In this moment of pause we might find new ways…

In this moment of pause we might find new ways…

For days now, we have watched waves of panic and fear wash across television screens, social media, conversations with friends and family members, hospitals and in our own internal spaces. Deep-seated feelings of grief and sadness have permeated our interactions, whether openly acknowledged or not.

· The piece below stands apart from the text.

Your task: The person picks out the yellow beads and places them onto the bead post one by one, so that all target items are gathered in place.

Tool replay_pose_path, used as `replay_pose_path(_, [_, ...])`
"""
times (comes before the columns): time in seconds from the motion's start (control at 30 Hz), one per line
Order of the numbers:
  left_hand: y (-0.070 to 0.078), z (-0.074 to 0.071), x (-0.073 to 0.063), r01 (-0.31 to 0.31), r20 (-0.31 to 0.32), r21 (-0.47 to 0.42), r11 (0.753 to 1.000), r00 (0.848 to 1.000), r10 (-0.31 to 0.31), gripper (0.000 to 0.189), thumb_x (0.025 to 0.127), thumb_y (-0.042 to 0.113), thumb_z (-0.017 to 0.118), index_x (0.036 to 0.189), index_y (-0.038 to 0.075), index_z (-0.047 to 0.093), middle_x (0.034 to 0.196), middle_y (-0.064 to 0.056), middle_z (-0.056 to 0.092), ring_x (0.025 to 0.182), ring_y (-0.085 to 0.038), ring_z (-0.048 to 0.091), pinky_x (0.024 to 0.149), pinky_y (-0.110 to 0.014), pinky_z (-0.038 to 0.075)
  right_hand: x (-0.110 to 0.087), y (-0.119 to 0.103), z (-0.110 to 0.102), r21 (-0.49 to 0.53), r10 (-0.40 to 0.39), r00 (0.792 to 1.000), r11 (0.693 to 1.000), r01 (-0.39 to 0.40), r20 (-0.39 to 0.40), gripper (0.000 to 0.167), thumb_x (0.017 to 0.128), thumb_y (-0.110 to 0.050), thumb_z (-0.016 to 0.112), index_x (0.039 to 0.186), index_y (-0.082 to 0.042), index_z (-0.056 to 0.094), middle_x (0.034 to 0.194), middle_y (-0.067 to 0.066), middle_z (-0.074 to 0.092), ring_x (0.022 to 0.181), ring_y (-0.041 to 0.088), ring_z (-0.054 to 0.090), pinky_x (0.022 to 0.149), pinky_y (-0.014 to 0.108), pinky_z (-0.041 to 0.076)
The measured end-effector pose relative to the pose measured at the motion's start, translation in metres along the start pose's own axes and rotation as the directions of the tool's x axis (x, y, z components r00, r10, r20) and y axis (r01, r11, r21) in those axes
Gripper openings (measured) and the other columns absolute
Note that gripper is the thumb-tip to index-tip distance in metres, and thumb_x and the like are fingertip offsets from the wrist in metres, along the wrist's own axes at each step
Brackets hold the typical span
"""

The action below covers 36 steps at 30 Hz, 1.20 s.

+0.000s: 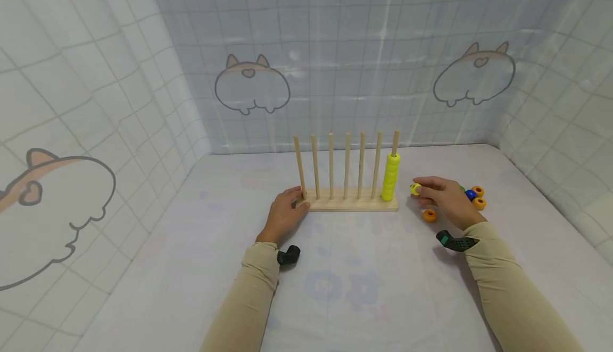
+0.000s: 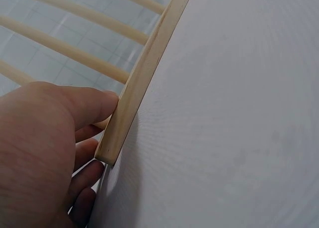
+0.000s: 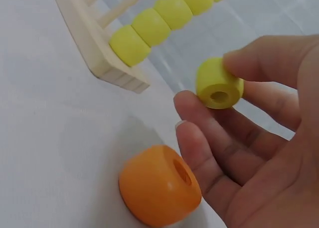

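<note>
A wooden peg rack (image 1: 351,204) with a row of upright pegs stands on the table. Yellow beads (image 1: 390,177) are stacked on its rightmost peg, whose top sticks out bare. My left hand (image 1: 284,214) grips the left end of the base; in the left wrist view the thumb lies on the wood and the other fingers are behind it, partly hidden. To the right of the rack, my right hand (image 1: 442,198) pinches a single yellow bead (image 3: 218,83) between thumb and fingers, its hole showing. Below that hand an orange bead (image 3: 159,185) lies on the table.
Beyond my right hand lie a blue bead (image 1: 471,195), two more orange beads (image 1: 477,191) and a partly hidden green bead (image 1: 462,188). A tiled-pattern cloth (image 1: 354,49) hangs behind the table and along both sides.
</note>
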<state>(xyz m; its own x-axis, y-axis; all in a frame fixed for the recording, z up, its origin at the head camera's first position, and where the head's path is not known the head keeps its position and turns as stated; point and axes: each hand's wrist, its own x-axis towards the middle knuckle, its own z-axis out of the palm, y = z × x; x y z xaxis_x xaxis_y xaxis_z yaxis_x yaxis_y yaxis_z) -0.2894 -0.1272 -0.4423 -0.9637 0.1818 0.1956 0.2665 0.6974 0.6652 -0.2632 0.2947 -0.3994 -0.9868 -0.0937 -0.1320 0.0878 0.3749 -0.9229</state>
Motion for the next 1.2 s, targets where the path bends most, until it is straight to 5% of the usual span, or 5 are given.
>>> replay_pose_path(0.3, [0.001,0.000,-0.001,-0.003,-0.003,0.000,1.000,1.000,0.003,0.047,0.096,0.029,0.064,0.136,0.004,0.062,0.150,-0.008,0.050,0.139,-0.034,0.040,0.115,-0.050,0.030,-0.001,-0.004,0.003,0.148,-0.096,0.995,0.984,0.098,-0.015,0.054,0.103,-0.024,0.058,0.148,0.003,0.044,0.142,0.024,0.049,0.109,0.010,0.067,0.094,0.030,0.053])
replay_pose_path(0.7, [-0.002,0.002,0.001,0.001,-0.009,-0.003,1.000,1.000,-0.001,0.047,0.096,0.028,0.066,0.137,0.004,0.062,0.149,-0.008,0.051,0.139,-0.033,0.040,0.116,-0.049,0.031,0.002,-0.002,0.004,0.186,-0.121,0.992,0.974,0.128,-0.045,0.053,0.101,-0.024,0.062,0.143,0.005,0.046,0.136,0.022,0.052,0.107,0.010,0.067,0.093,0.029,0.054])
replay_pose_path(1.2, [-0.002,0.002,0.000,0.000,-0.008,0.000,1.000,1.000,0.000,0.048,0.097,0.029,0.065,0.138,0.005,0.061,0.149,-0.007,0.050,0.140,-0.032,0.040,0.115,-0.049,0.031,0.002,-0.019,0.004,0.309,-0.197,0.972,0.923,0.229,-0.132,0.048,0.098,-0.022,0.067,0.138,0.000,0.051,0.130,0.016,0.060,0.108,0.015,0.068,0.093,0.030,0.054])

We have seen how the cracks in our systems and structures are amplified in times of drastic change and global “crisis” – cracks that leave particular groups of people perpetually and intentionally disadvantaged based hierarchies of worth and value that result in disproportionate and disparate material realities. We are seeing the effects of COVID-19 on Indigenous communities living under boil water advisories, housing shortages and inadequate health care infrastructure. We see how families living in poverty or marginalized by low income have heightened worries about job loss, food insecurity and possible eviction. We are seeing frontline workers in hospitals, pharmacies and grocery stores, as well as other essential service providers literally putting their lives on the line every day to keep the rest of us as safe and well as possible. We are hearing about the fears of those with health complications who are worried that they may not see their families again or who can’t get the medical treatments they need in time because our hospitals are completely overwhelmed by patients infected with COVID-19. We are hearing about people who cannot self-isolate in prisons and in shelters, and about homeless people who have now lost access to public toilets and showers. We are also hearing about the rise of domestic abuse, child abuse and mental health challenges because of physical isolation. We are hearing about students without access to technology in a time where that seems to be one of the only channels of formal education. And, we are hearing about the people who have already died from this pandemic and the grief that their families and friends must be experiencing.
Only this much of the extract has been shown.